* [ASSIGNMENT]: The whole listing needs to be written out exactly, except for any images.

* [RECORDS FOR THE EXERCISE]:
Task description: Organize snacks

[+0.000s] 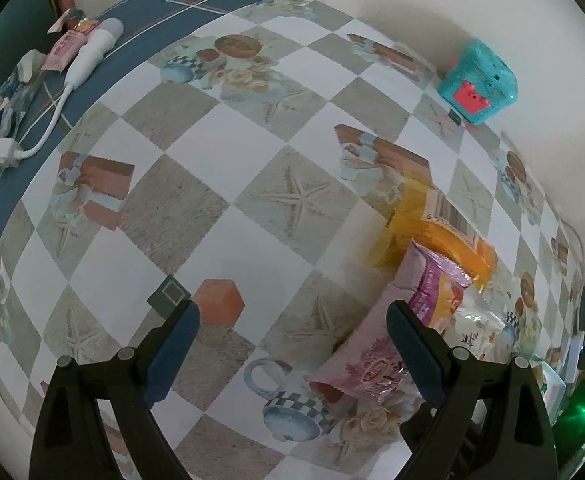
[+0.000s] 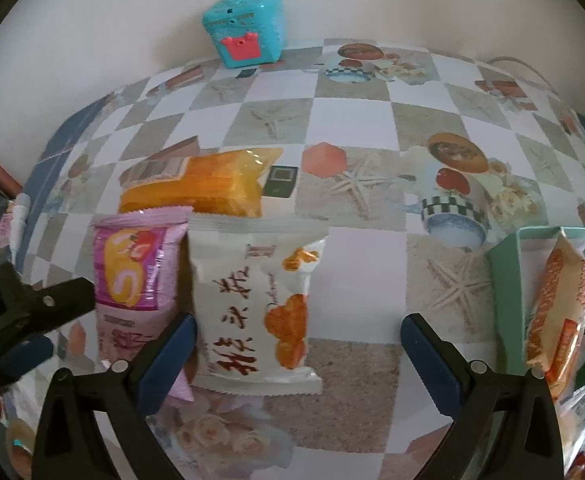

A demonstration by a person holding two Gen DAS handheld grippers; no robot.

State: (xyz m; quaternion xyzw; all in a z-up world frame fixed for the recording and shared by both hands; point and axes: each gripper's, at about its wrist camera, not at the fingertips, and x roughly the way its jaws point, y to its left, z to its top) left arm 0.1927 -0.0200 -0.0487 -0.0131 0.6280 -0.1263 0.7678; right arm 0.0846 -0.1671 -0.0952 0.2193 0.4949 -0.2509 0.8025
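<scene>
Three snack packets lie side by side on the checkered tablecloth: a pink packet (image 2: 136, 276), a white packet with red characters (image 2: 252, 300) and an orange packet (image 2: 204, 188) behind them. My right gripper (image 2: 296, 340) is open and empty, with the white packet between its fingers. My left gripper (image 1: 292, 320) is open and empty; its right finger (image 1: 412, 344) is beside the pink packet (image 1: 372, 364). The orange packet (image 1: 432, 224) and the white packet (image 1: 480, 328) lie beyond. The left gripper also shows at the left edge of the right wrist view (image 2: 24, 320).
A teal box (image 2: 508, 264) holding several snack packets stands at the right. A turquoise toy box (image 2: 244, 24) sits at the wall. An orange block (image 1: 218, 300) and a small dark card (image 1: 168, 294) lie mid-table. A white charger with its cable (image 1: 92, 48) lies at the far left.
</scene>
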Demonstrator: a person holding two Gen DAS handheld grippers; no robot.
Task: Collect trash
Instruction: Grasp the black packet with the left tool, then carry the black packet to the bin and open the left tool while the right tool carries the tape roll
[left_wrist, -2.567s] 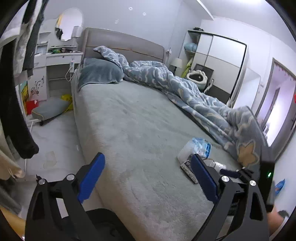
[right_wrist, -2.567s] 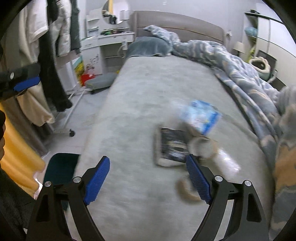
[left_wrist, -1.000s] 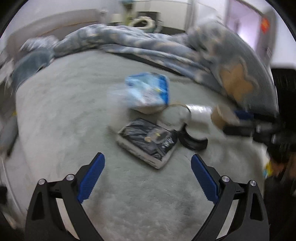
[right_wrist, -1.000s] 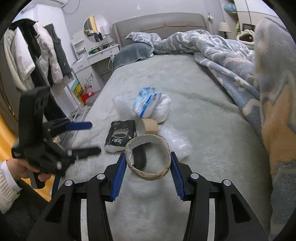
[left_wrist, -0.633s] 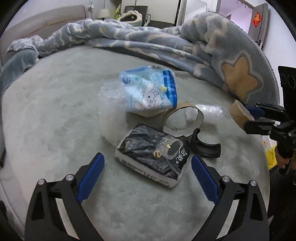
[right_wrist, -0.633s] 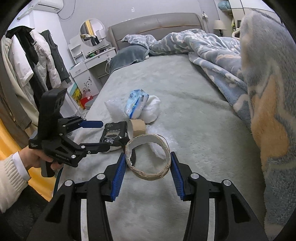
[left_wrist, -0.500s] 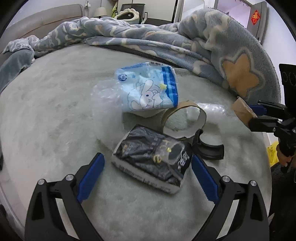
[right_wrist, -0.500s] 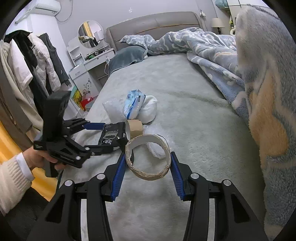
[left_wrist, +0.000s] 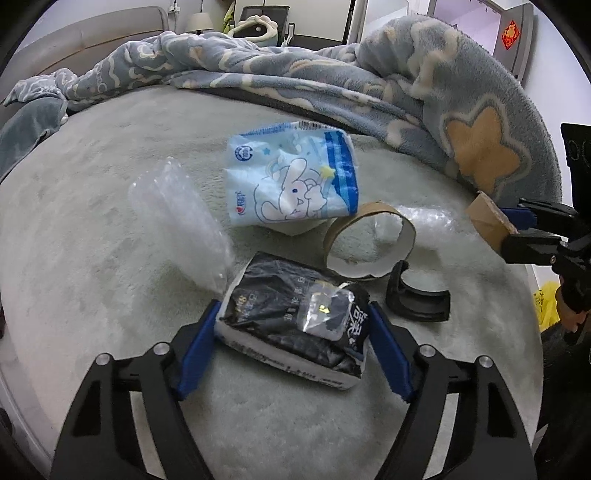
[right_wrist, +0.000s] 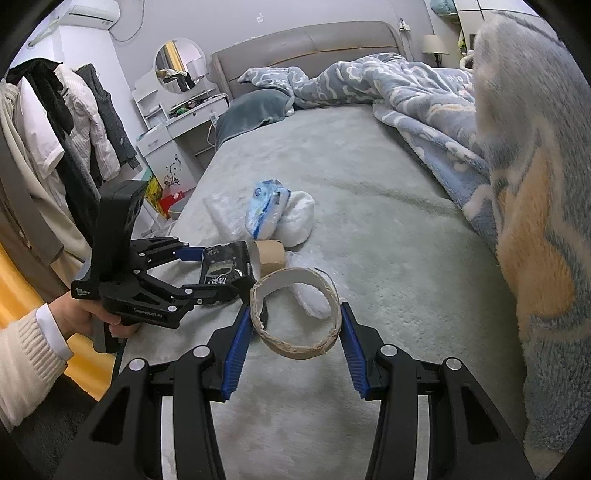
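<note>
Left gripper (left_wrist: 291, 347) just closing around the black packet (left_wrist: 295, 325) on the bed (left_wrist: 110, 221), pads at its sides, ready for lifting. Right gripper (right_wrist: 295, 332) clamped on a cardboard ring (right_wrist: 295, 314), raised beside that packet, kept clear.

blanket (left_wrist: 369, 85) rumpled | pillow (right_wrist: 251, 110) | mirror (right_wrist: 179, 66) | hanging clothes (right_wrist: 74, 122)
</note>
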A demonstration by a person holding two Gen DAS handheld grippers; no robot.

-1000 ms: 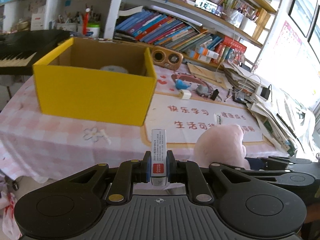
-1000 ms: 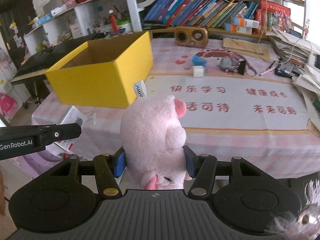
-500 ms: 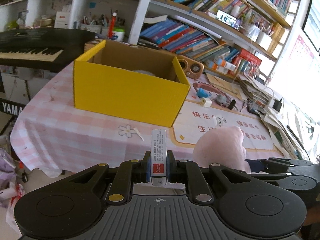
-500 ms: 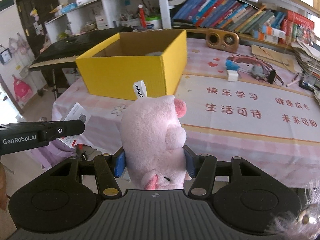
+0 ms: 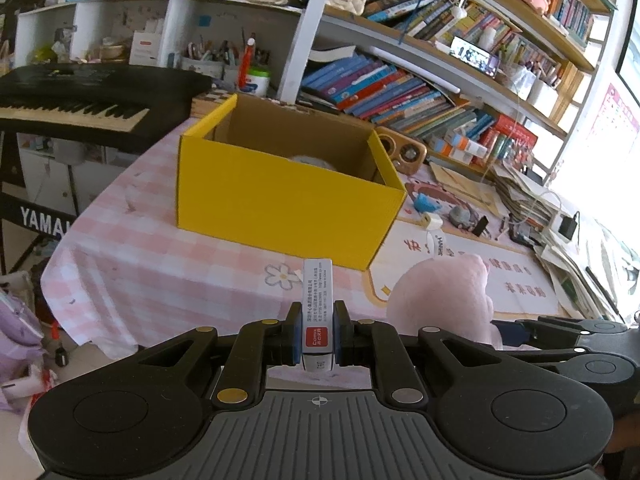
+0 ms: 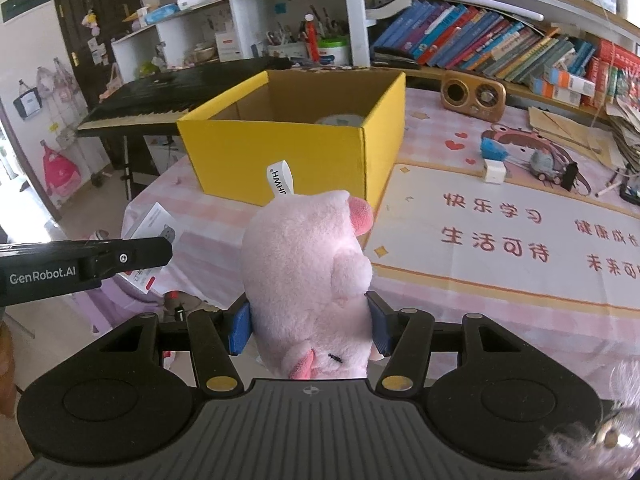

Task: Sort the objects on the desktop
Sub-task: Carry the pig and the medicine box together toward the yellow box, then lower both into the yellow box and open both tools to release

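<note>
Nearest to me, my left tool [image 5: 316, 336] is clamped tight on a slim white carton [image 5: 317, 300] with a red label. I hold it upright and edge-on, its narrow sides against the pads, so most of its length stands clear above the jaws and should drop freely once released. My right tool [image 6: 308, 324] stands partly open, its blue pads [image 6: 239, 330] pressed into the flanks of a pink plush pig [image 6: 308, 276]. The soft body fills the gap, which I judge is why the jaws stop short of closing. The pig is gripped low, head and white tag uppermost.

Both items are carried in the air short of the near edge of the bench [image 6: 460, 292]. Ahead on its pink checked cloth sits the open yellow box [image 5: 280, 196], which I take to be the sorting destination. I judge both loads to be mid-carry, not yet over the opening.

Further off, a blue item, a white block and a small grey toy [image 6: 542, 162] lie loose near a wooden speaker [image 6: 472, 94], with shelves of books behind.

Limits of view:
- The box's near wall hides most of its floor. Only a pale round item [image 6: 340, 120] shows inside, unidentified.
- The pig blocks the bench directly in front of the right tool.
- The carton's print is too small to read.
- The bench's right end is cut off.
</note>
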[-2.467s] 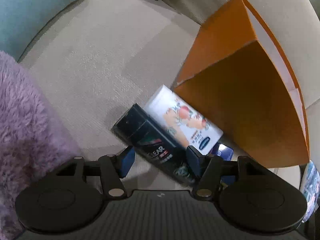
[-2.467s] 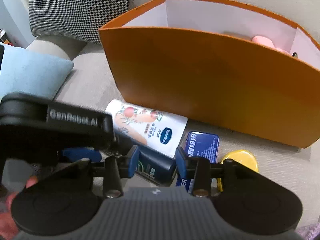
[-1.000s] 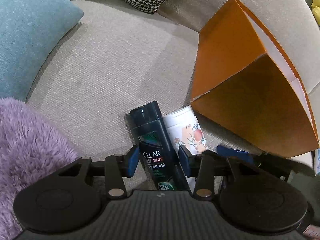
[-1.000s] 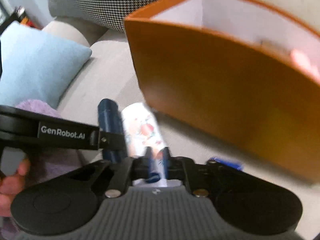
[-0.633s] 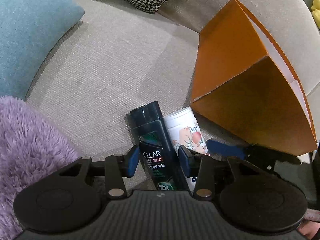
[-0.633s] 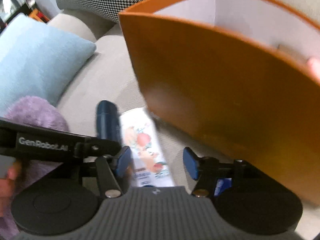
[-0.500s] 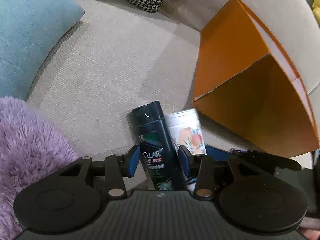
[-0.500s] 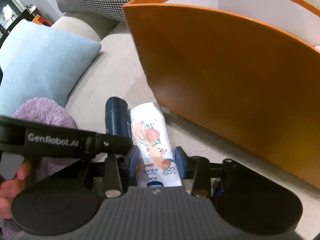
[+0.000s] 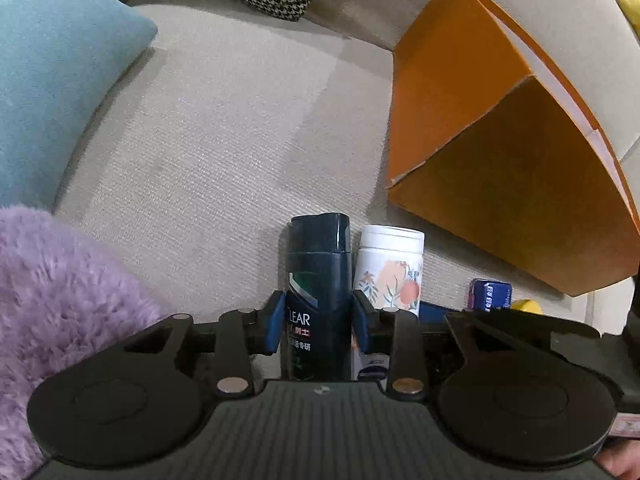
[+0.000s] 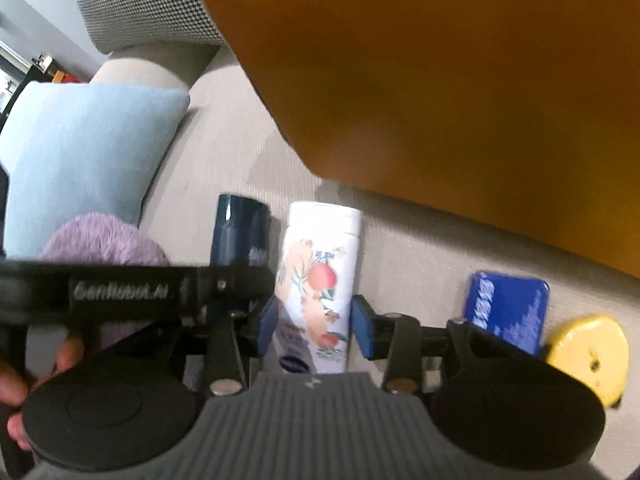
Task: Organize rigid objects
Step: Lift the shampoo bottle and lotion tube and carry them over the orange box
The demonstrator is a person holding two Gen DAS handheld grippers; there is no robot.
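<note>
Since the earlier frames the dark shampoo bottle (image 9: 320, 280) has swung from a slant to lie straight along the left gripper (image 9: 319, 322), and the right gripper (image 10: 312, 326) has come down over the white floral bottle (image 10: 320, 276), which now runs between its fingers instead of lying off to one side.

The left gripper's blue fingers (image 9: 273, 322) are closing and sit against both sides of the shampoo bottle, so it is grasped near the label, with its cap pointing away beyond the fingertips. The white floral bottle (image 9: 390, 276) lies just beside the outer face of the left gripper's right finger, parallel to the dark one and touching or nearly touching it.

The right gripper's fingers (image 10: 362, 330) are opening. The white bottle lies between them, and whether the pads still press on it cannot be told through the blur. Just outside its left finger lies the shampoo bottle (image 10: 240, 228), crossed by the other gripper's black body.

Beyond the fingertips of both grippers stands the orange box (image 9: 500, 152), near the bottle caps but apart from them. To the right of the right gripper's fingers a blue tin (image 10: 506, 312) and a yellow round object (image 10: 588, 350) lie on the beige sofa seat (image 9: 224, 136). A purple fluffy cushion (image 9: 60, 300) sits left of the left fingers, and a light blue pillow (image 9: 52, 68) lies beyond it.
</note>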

* [WRITTEN ANSWER]:
Task description: Organize snacks

[+0.000s] 
[+0.000s] 

A demonstration by a person holding two Gen DAS handheld grippers; no robot.

State: (xyz m; quaternion xyzw; all in a z-up world frame fixed for the recording and shared by both hands; point and axes: each gripper's, at about its wrist camera, not at the fingertips, and x roughly the way its jaws point, y to its left, z to its top) left arm 0.1927 -0.0200 -0.0487 -0.0131 0.6280 -0.1263 0.7678; right arm 0.0846 -0.1671 -0.0952 0.2193 0.4949 -0.2509 0.8025
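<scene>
Three snack packets lie side by side on the checkered tablecloth: a pink packet (image 2: 136, 276), a white packet with red characters (image 2: 252, 300) and an orange packet (image 2: 204, 188) behind them. My right gripper (image 2: 296, 340) is open and empty, with the white packet between its fingers. My left gripper (image 1: 292, 320) is open and empty; its right finger (image 1: 412, 344) is beside the pink packet (image 1: 372, 364). The orange packet (image 1: 432, 224) and the white packet (image 1: 480, 328) lie beyond. The left gripper also shows at the left edge of the right wrist view (image 2: 24, 320).
A teal box (image 2: 508, 264) holding several snack packets stands at the right. A turquoise toy box (image 2: 244, 24) sits at the wall. An orange block (image 1: 218, 300) and a small dark card (image 1: 168, 294) lie mid-table. A white charger with its cable (image 1: 92, 48) lies at the far left.
</scene>
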Demonstrator: a person holding two Gen DAS handheld grippers; no robot.
Task: Collect trash
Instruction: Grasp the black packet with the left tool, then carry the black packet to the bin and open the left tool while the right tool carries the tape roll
[left_wrist, -2.567s] 
[right_wrist, -2.567s] 
[left_wrist, -1.000s] 
[right_wrist, -1.000s] 
[left_wrist, -0.633s] 
[right_wrist, -0.633s] 
[left_wrist, -0.500s] 
[right_wrist, -0.500s] 
[left_wrist, +0.000s] 
[right_wrist, +0.000s] 
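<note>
Left gripper (left_wrist: 291, 347) just closing around the black packet (left_wrist: 295, 325) on the bed (left_wrist: 110, 221), pads at its sides, ready for lifting. Right gripper (right_wrist: 295, 332) clamped on a cardboard ring (right_wrist: 295, 314), raised beside that packet, kept clear.

blanket (left_wrist: 369, 85) rumpled | pillow (right_wrist: 251, 110) | mirror (right_wrist: 179, 66) | hanging clothes (right_wrist: 74, 122)
</note>
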A demonstration by a person holding two Gen DAS handheld grippers; no robot.

-1000 ms: 
-1000 ms: 
-500 ms: 
-500 ms: 
+0 ms: 
+0 ms: 

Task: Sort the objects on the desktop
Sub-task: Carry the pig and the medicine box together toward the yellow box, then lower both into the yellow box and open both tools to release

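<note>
Nearest to me, my left tool [image 5: 316, 336] is clamped tight on a slim white carton [image 5: 317, 300] with a red label. I hold it upright and edge-on, its narrow sides against the pads, so most of its length stands clear above the jaws and should drop freely once released. My right tool [image 6: 308, 324] stands partly open, its blue pads [image 6: 239, 330] pressed into the flanks of a pink plush pig [image 6: 308, 276]. The soft body fills the gap, which I judge is why the jaws stop short of closing. The pig is gripped low, head and white tag uppermost.

Both items are carried in the air short of the near edge of the bench [image 6: 460, 292]. Ahead on its pink checked cloth sits the open yellow box [image 5: 280, 196], which I take to be the sorting destination. I judge both loads to be mid-carry, not yet over the opening.

Further off, a blue item, a white block and a small grey toy [image 6: 542, 162] lie loose near a wooden speaker [image 6: 472, 94], with shelves of books behind.

Limits of view:
- The box's near wall hides most of its floor. Only a pale round item [image 6: 340, 120] shows inside, unidentified.
- The pig blocks the bench directly in front of the right tool.
- The carton's print is too small to read.
- The bench's right end is cut off.
</note>
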[-2.467s] 
[-2.467s] 
[-1.000s] 
[-1.000s] 
[-0.633s] 
[-0.633s] 
[-0.500s] 
[-0.500s] 
[+0.000s] 
[+0.000s] 
Task: Organize rigid objects
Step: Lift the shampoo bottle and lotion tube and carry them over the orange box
The demonstrator is a person holding two Gen DAS handheld grippers; there is no robot.
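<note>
Since the earlier frames the dark shampoo bottle (image 9: 320, 280) has swung from a slant to lie straight along the left gripper (image 9: 319, 322), and the right gripper (image 10: 312, 326) has come down over the white floral bottle (image 10: 320, 276), which now runs between its fingers instead of lying off to one side.

The left gripper's blue fingers (image 9: 273, 322) are closing and sit against both sides of the shampoo bottle, so it is grasped near the label, with its cap pointing away beyond the fingertips. The white floral bottle (image 9: 390, 276) lies just beside the outer face of the left gripper's right finger, parallel to the dark one and touching or nearly touching it.

The right gripper's fingers (image 10: 362, 330) are opening. The white bottle lies between them, and whether the pads still press on it cannot be told through the blur. Just outside its left finger lies the shampoo bottle (image 10: 240, 228), crossed by the other gripper's black body.

Beyond the fingertips of both grippers stands the orange box (image 9: 500, 152), near the bottle caps but apart from them. To the right of the right gripper's fingers a blue tin (image 10: 506, 312) and a yellow round object (image 10: 588, 350) lie on the beige sofa seat (image 9: 224, 136). A purple fluffy cushion (image 9: 60, 300) sits left of the left fingers, and a light blue pillow (image 9: 52, 68) lies beyond it.
</note>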

That completes the exercise.